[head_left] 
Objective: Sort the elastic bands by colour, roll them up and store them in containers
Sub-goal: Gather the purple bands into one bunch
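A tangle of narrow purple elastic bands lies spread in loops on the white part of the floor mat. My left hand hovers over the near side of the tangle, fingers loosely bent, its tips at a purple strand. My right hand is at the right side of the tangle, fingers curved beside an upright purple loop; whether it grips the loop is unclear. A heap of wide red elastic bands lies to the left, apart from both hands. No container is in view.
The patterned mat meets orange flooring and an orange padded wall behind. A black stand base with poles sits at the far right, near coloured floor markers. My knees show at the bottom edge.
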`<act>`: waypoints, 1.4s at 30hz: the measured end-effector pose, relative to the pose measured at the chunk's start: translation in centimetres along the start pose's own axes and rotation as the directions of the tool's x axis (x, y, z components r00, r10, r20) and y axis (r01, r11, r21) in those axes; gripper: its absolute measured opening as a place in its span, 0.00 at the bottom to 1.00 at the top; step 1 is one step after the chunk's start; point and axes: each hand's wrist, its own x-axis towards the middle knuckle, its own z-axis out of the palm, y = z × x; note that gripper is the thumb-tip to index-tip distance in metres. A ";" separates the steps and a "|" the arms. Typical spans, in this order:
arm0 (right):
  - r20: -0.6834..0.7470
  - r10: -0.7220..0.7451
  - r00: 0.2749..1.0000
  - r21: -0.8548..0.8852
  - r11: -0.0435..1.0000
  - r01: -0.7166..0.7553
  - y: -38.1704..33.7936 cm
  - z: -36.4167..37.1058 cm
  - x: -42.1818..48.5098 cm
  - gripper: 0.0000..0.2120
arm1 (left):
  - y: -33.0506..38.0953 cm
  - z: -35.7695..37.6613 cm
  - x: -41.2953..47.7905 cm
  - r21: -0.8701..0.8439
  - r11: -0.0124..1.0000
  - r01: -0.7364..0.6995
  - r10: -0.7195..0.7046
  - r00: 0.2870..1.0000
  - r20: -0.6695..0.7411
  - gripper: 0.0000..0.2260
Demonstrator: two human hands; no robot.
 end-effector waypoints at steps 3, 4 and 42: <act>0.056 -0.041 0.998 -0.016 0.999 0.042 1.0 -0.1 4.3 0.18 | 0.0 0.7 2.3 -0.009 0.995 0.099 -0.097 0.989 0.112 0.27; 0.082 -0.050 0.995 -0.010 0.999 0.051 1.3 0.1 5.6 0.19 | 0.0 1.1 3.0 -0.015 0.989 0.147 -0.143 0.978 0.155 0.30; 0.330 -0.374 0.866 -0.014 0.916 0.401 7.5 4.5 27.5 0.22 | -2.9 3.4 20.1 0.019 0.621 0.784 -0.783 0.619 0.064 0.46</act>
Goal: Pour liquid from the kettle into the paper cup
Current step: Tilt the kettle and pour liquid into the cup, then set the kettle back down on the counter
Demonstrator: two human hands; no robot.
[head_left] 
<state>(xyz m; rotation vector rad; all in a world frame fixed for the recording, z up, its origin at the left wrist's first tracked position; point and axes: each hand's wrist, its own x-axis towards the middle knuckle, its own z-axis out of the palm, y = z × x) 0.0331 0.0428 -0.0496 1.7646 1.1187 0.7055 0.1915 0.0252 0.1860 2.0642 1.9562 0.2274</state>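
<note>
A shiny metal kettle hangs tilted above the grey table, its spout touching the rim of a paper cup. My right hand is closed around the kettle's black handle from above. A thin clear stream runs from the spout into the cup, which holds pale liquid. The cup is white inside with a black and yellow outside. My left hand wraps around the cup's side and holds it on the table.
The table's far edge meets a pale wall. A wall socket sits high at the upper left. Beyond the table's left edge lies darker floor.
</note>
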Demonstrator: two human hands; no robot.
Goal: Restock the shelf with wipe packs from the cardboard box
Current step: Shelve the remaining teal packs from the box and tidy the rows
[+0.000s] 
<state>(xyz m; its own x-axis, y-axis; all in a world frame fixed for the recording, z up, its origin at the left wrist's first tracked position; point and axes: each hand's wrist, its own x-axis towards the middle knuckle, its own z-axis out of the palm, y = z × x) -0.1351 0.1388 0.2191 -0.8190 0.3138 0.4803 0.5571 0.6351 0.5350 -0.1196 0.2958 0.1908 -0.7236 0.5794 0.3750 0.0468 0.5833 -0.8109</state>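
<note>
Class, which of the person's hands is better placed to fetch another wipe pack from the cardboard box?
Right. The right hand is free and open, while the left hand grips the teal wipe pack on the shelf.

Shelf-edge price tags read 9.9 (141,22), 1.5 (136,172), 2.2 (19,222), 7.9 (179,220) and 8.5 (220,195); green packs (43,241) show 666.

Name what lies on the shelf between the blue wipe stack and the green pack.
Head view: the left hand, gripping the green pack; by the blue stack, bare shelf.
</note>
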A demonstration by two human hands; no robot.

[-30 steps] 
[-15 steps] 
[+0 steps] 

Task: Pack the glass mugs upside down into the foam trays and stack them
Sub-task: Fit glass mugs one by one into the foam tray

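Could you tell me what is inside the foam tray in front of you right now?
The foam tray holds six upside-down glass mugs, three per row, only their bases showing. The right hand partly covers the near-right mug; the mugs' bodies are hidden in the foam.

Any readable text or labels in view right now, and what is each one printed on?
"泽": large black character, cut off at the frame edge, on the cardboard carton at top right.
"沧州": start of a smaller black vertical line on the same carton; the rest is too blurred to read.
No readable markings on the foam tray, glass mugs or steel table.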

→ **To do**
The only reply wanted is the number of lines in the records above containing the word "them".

→ **Output**
2